Perché si è intervenuto per decreto sulle banche popolari, mentre per misure urgenti come quelle anti-terrorismo, annunciate peraltro da mesi, ciò avverrà (forse) solo giovedì prossimo?
È un dubbio che si sono posti molti addetti ai lavori dopo aver assistito oggi all’ennesimo slittamento al prossimo Consiglio dei ministri, previsto il 22 gennaio per l’appunto, dell’approvazione delle misure di contrasto al jihadismo e in particolare ai foreign fighter.
Perché il nuovo rinvio? A spiegarlo sono state fonti dell’esecutivo, che hanno precisato che il provvedimento non avrà più la forma di un disegno di legge, ma di un decreto. Non potendo fare molti decreti in assenza del presidente della Repubblica, e dovendoli sottoporre alla firma del presidente del Senato Pietro Grasso, si è ritenuto necessario percorrere la strada di un unico decreto che riguarderà, appunto, sia l’antiterrorismo che le missioni internazionali che oggi non erano ancora pronte.
Motivazioni che non chiariscono del tutto la lentezza con la quale queste misure – resesi ancor più necessarie dopo la strage di Parigi e le numerose minacce a Roma e al Vaticano -, stanno vedendo la luce.

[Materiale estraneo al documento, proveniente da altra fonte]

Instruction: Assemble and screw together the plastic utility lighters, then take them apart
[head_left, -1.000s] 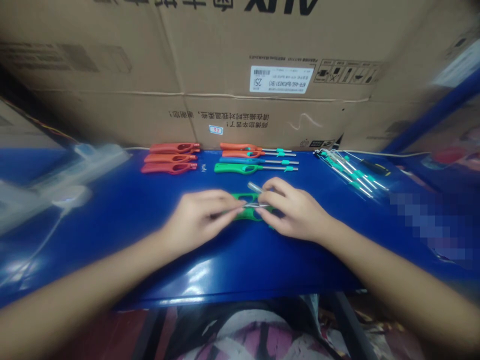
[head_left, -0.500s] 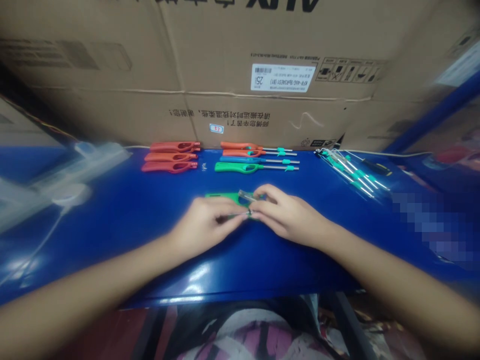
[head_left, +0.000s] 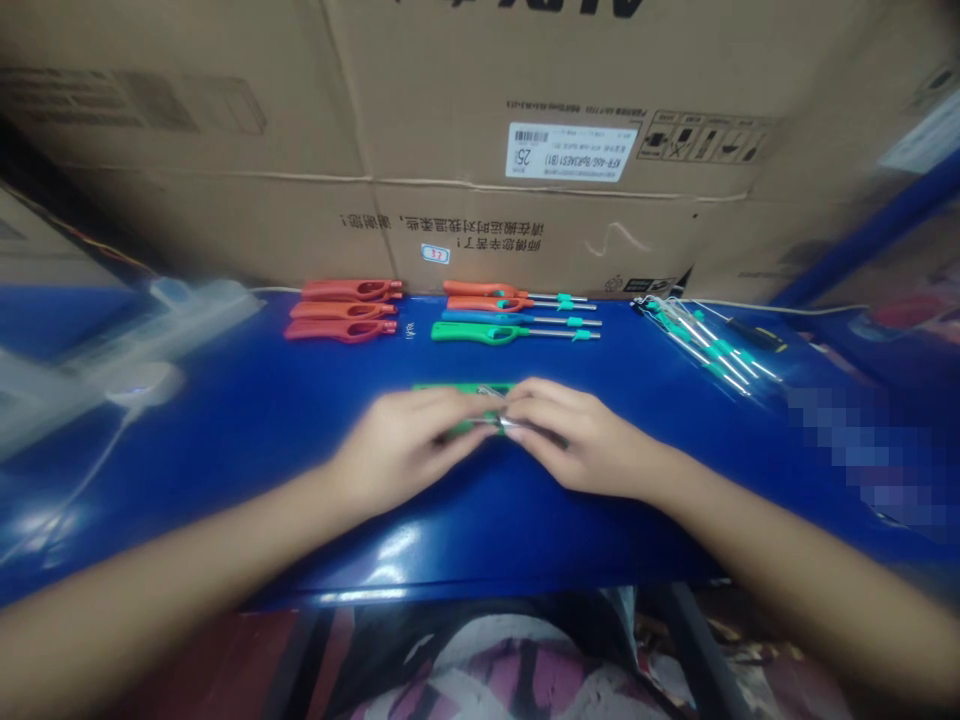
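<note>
My left hand (head_left: 416, 430) and my right hand (head_left: 577, 435) meet over the blue table, fingertips almost touching. Thumb and fingers of each are pinched together on small, thin, shiny parts, too blurred and covered to name. Beneath and behind the fingers lies a green lighter body (head_left: 442, 387), mostly hidden by the hands. Beyond them is a row of stick lighters with metal tubes and teal pieces: a green lighter (head_left: 476, 334), a blue lighter (head_left: 480, 317) and orange ones. To their left lie red and orange lighter bodies (head_left: 341, 330) without tubes.
Several metal tubes with teal pieces and wires (head_left: 709, 345) lie at the right, beside a dark-handled tool (head_left: 754, 335). A large cardboard box (head_left: 450, 120) stands along the back. At the left are a blurred power strip (head_left: 202, 320) and a white plug with its cable (head_left: 142, 385).
My right hand's raised fingers have come down and closed nearer to my left fingertips. The shiny piece that stuck up between the hands now sits lower and is more covered.
</note>
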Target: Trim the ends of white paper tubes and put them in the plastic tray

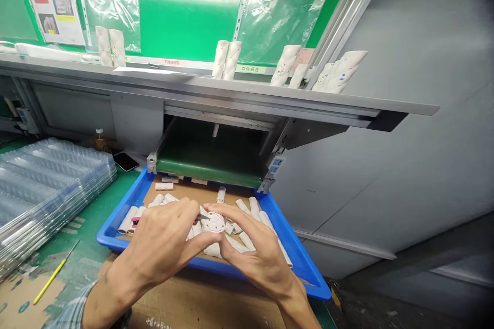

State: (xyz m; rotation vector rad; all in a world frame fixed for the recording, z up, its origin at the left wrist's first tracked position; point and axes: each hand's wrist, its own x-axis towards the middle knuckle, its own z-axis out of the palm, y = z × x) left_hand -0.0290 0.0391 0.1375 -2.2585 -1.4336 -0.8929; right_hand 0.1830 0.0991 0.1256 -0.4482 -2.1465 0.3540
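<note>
My left hand (164, 241) is closed around a pink-handled tool (135, 221); its narrow dark metal tip pokes out past the fingers, and most of it is hidden in my grip. That tip touches or nearly touches the face of a white round part (215, 222) with several small holes in it. Thumb and fingers of my right hand (258, 252) pinch this part, its round end turned towards me. Both hands are above a blue tray (216, 265), where several white tubes (254, 209) lie on brown cardboard.
A green conveyor belt (210, 167) ends over the tray's far side. Stacked clear plastic trays (50, 179) stand at left, near a phone (125, 161) and a bottle (100, 139). A yellow-handled pick (50, 281) lies on the bench. White tubes stand on the shelf (200, 91) above.
</note>
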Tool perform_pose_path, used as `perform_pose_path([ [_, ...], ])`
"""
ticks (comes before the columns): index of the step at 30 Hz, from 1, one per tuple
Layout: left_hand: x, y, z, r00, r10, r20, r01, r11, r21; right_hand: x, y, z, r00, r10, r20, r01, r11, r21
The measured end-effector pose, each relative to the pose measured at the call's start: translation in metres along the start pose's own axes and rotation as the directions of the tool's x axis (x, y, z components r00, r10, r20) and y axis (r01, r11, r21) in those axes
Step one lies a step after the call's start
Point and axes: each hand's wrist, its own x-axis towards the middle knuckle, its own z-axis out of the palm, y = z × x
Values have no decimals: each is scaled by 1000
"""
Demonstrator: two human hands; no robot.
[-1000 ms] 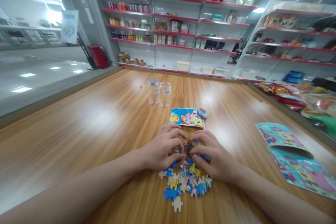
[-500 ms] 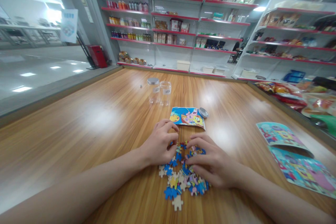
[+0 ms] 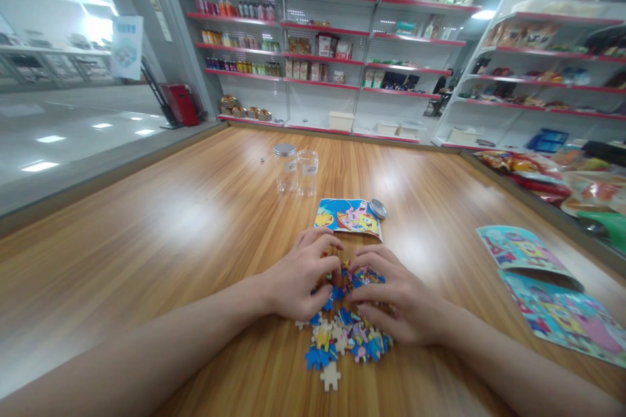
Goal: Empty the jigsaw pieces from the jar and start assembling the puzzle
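Note:
A loose heap of jigsaw puzzle pieces (image 3: pixel 338 335) lies on the wooden table in front of me, several blue or multicoloured and some with the plain wood side up. My left hand (image 3: pixel 306 273) rests at the heap's upper left edge, fingers bent but apart, touching pieces. On the other side, my right hand (image 3: pixel 398 296) spreads its curved fingers over the right part of the heap. I see no piece gripped in either hand, and both hide part of the heap. Just beyond the fingers lies a cartoon picture sheet (image 3: pixel 348 216).
A silver lid (image 3: pixel 378 208) touches the picture sheet's right edge. Farther back stand a lidded clear jar (image 3: pixel 285 168) and an uncapped clear jar (image 3: pixel 307 173). Two curled cartoon sheets (image 3: pixel 531 254) lie at the right. Stocked shelves (image 3: pixel 323 29) rise behind the table (image 3: pixel 205 260).
My left hand has shifted slightly right and down over the heap, its fingers now nearer my right hand. The right hand has barely moved. Some pieces between the hands have shifted.

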Motion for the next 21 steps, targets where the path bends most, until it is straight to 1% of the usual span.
perform_pose_path([
  [6, -1, -2, 3, 1000, 8, -4, -8, 1000, -7, 3, -5, -1, 996, -65, 63, 64, 998, 12],
  [12, 0, -2, 0, 1000, 19, -5, -19, 999, -41, 2, -1, 1, 999, -34, 20, 35, 999, -16],
  [15, 1, -4, -2, 1000, 12, -12, -13, 997, -81, 2, -2, 1, 999, -33, 23, 34, 999, -31],
  [18, 1, -5, -3, 1000, 21, 6, -20, 992, -122, 3, -5, 0, 996, -52, 66, 55, 998, -40],
  [21, 2, -5, -4, 998, 51, 44, -45, 993, -113, 2, -6, -1, 993, -53, 103, 58, 997, -45],
])
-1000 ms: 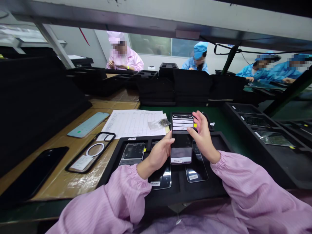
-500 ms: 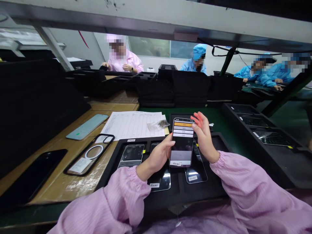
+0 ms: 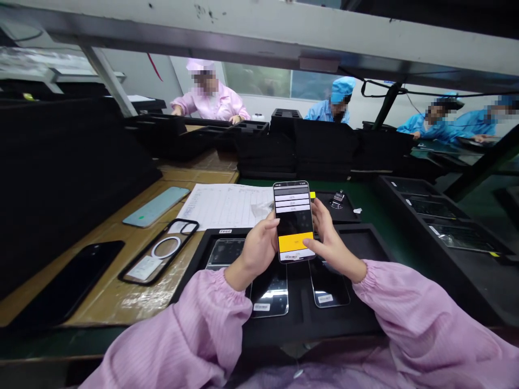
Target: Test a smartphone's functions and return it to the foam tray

Il decreto legge venne annunciato tre mesi fa dal ministro Angelino Alfano. Nella ricostruzione di Formiche.net, il titolare del Viminale, nel corso di un seminario organizzato dal Centro studi americani il 10 ottobre 2014, annunciò una misura imminente di contrasto al terrorismo. Poi il governo, secondo un’indiscrezione riportata sul Sole 24 Ore da Marco Ludovico, ritenne che – per motivi tecnico-giuridici -, la formula migliore non fosse quella del decreto, bensì quella del disegno di legge, allungando ulteriormente la gestazione del provvedimento. Oggi questa decisione è nuovamente mutata. Si spera, bisbigliano i maligni, per l’ultima volta.